Ska-p canção El Libertador

As recentes ameaças e medidas de Donald Trump colocando milhares de soldados e equipamentos militares no Caribe escalam o cerco econômico, político e midiático que sofre a Venezuela desde os anos 2 000. Mas foi no primeiro governo Trump, particularmente em 2019, que as medidas e sanções econômicas se intensificaram, incluindo o mirabolante plano de reconhecer um político medíocre, o deputado Juan Guaidó, como presidente e a tentativa frustrada em fevereiro de 2020 de um novo golpe através da Colômbia com apoio do então presidente Bolsonaro.

Desde o início do processo revolucionário na Venezuela, a propaganda da mídia corporativa, somada ao intenso cerco econômico, impõe uma blindagem sobre o que acontece no país. Esta situação se agrava na situação reacionária que vivemos, impondo uma tarefa árdua, porém necessária, de resgatar, em especial para as novas gerações da esquerda socialista, a importância e a inspiração que é o processo revolucionário vibrante na Venezuela. Para compreender melhor a situação, pensamos em fazer um breve relato cronológico de alguns dos principais eventos da luta de classes na Venezuela dos últimos 36 anos.

1989: El Caracazo

Em 25 de fevereiro de 1989, o presidente venezuelano Carlos Andrés Pérez, que já havia sido presidente de 1974 a 1979 com forte crescimento econômico devido à economia petroleira, assina um decreto de liberalização da economia, após um acordo com o FMI. Esse decreto previa corte de gastos públicos, fim de subsídios nos produtos alimentícios, aumento dos combustíveis e outras medidas de austeridade. Em 27 de fevereiro, protestos contra o aumento dos preços das passagens de ônibus eclodiram em cidades da região metropolitana como La Guaíra, Catia La Mar e nas periferias de Caracas. Logo, os protestos se massificam por toda a cidade e região metropolitana e multidões marcharam na Capital.

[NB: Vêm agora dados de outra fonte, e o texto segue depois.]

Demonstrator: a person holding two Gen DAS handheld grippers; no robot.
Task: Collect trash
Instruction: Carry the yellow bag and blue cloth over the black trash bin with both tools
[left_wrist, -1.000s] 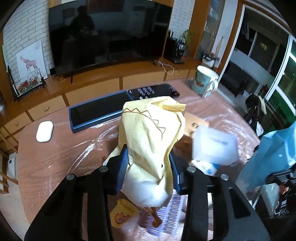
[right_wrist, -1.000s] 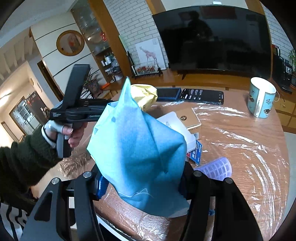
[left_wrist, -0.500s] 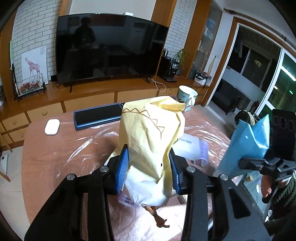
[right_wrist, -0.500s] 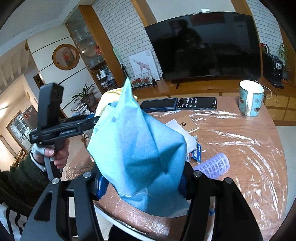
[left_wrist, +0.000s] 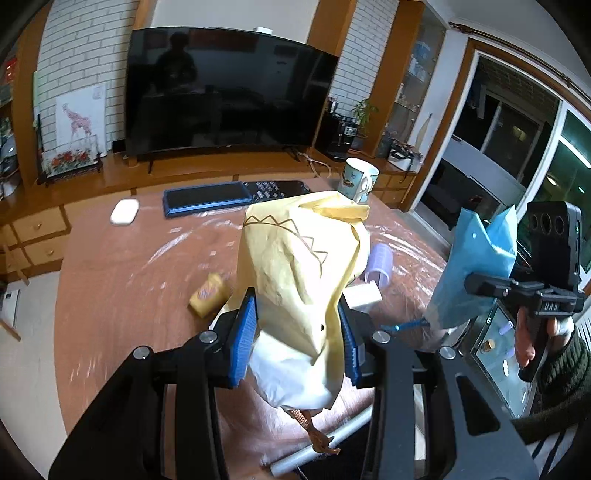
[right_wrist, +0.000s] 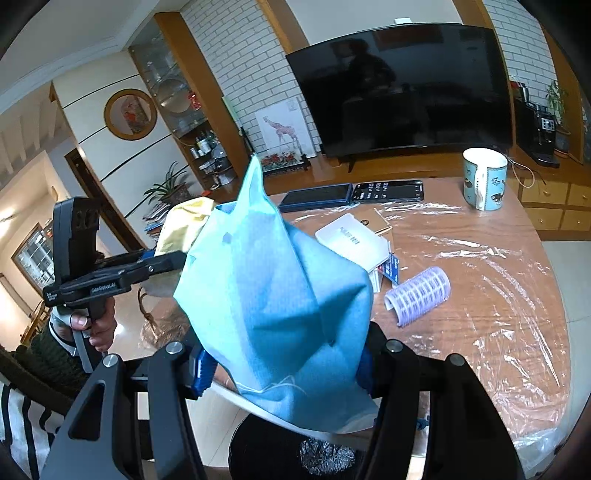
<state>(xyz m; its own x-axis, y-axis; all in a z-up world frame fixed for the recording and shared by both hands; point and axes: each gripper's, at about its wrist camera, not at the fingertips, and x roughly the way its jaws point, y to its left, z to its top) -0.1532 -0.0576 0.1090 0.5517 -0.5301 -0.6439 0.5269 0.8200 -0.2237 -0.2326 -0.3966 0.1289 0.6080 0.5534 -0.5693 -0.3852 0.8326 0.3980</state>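
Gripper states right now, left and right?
Left gripper: shut on yellow paper.
Right gripper: shut on blue cloth.

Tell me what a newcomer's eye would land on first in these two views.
The crumpled yellow paper fills the middle of the left wrist view, clamped in the left tool. A big blue paper does the same in the right tool. Behind both, a large dark television stands on the wooden cabinet past the round plastic-covered table.

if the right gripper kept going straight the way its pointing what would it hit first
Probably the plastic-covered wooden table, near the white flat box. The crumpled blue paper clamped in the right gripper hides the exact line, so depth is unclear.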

Populares revoltados no Terminal de Ônibus de Guarena, durante o Caracaço. Via Opera Mundi.

Os protestos são brutalmente reprimidos pelas forças policiais e pelo exército e em apenas um dia são oficialmente contabilizados 396 mortos, milhares de feridos e presos.

El Caracazo (refere-se a um aumentativo do nome da capital Caracas) foi um evento determinante pela vigorosidade dos protestos e pela violenta repressão que marcou profundamente a consciência do povo venezuelano, e em especial de um grupo de oficiais do exército de média patente que não concordou com o exército reprimindo o próprio povo.

Entre esses oficiais estava o jovem Tenente Hugo Frias Chávez, que se recusou a estar na linha de frente da repressão.

1992: o golpe fracassado

A aplicação das medidas de ajuste estrutural ditadas pelo FMI pioraram a vida do povo e mergulharam o país em uma crise econômica e social profunda. Soma-se a isso um governo entulhado de acusações de corrupção. Por outro lado, Hugo Chávez funda o Movimento Revolucionário Bolivariano 200 e ganha adeptos no exército, planejando a deposição do governo pró FMI da AD (Aliança Democrática, partido da Internacional Social Democrata) de Andrés Perez.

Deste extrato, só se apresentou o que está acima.